Walmsley was also involved in a second key case involving a baby girl named Jaycee Buzzanca, born in 1995. Jaycee was the result of anonymous egg and sperm donors, a surrogate who gave birth to her, and John and Luanne Buzzanca, the couple who arranged it all. Shortly before Jaycee's birth, John filed for divorce and stated that he bore no legal responsibility for the child. About five months later, Luanne, who was busy raising Jaycee, hired Walmsley in hopes that she could be declared the girl's legal mother and obtain child support from her ex-husband. In 1997 the Orange County Superior Court declared that the baby had no legal parents at all, even though five people had played a role in her creation. But the decision was appealed, and Walmsley argued that by setting in motion the events leading to Jaycee's birth, John and Luanne had become her de facto legal parents. In a landmark 1998 ruling, the Fourth District Court of Appeal agreed, stating that when individuals initiate medical procedures to create a child, a parental relationship is established. If there were any doubts that intended parents had predominant rights to a child in California, this decision—which is cited around the world—wiped them out.

It's hardly surprising then that when Ring called, Walmsley wasn't encouraging. The law, which he had helped to shape, was designed to protect intended parents. "He told me, 'There's no legal support in the cases established in the field to help you,'" she recalls.

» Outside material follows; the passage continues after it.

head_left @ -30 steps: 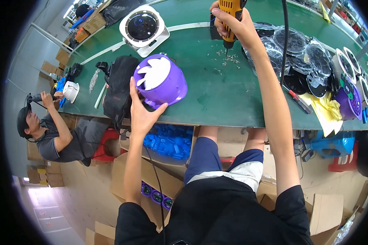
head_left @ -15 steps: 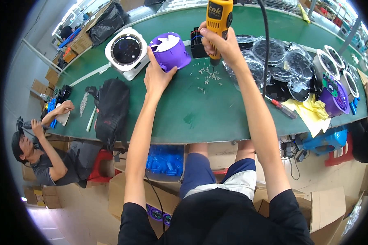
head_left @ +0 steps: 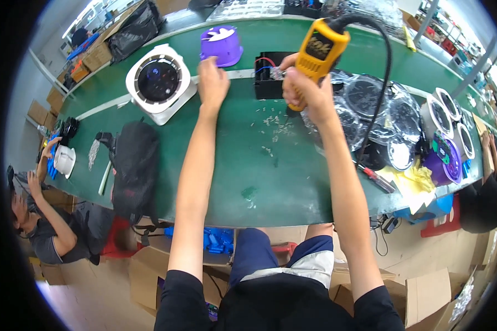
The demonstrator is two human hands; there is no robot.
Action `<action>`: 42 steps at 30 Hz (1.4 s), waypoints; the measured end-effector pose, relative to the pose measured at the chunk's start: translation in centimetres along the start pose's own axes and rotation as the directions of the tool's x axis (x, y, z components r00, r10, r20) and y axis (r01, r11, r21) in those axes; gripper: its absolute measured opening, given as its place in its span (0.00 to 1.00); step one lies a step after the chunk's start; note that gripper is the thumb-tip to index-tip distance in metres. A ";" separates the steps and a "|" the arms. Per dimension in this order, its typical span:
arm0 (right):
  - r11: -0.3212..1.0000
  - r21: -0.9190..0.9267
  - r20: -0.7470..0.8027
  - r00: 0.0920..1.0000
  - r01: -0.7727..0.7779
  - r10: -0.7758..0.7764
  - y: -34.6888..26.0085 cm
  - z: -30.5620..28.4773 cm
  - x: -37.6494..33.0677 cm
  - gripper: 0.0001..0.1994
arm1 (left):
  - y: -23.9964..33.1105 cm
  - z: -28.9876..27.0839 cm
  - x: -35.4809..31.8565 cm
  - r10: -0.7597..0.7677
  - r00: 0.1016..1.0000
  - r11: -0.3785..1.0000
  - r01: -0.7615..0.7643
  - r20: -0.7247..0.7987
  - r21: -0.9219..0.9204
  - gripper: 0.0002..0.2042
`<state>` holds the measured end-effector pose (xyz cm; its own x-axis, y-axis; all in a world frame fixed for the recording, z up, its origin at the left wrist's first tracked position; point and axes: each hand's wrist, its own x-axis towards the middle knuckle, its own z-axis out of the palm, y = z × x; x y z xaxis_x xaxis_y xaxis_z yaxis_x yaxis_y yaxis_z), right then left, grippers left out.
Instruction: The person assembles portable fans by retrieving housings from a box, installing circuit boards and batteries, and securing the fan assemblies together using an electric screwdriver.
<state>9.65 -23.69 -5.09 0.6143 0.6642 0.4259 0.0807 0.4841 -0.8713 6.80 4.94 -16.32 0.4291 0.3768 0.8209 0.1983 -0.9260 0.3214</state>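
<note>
The right hand (head_left: 306, 94) is closed around the handle of a yellow electric screwdriver (head_left: 317, 52) and holds it tip-down over the green table (head_left: 248, 165); the left hand (head_left: 212, 83) is open and grasps nothing. Nearest to the person, small screws (head_left: 273, 124) lie scattered on the table. Half a second ago the left hand was still touching the purple fan housing (head_left: 222, 45); now the housing stands alone at the far side, just beyond the fingers, so it seems to be put down and released. The left arm is stretched straight forward, palm down. The right arm is also extended, the wrist bent, with the tool near a black box with wires (head_left: 269, 80). A white square fan (head_left: 160, 83) lies to the left.
</note>
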 end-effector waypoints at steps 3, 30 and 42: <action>0.999 0.025 0.032 0.999 0.040 -0.041 0.5 -1.8 0.4 0.12 | 2.6 1.8 -0.5 0.247 0.912 0.957 -0.177 0.327 -0.229 0.10; 0.993 0.012 0.062 0.991 0.117 -0.118 0.9 0.8 0.5 0.10 | 7.3 -3.7 -6.2 0.154 0.895 0.968 -0.052 0.419 -0.246 0.17; 0.996 -0.049 0.177 0.982 0.069 -0.059 -7.1 1.6 -5.3 0.11 | 5.5 -2.8 -4.2 0.169 0.851 0.971 -0.058 0.497 -0.231 0.20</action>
<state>4.57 -29.70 -0.76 0.4595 0.7248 0.5133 0.1612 0.5003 -0.8507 3.65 -1.86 -16.72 0.8369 0.1760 0.5182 -0.0363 -0.9269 0.3735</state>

Still, Walmsley believed Ring had been treated unfairly, and he was impressed by her concern for the twins. "She was sincere," he says. "I thought she was involved in a terribly unselfish act in assuming responsibility for the twins." He agreed to represent her.

"How do you handle a guy who, in theory, has an actual right to the children but who you believe isn't emotionally stable enough to care for them?"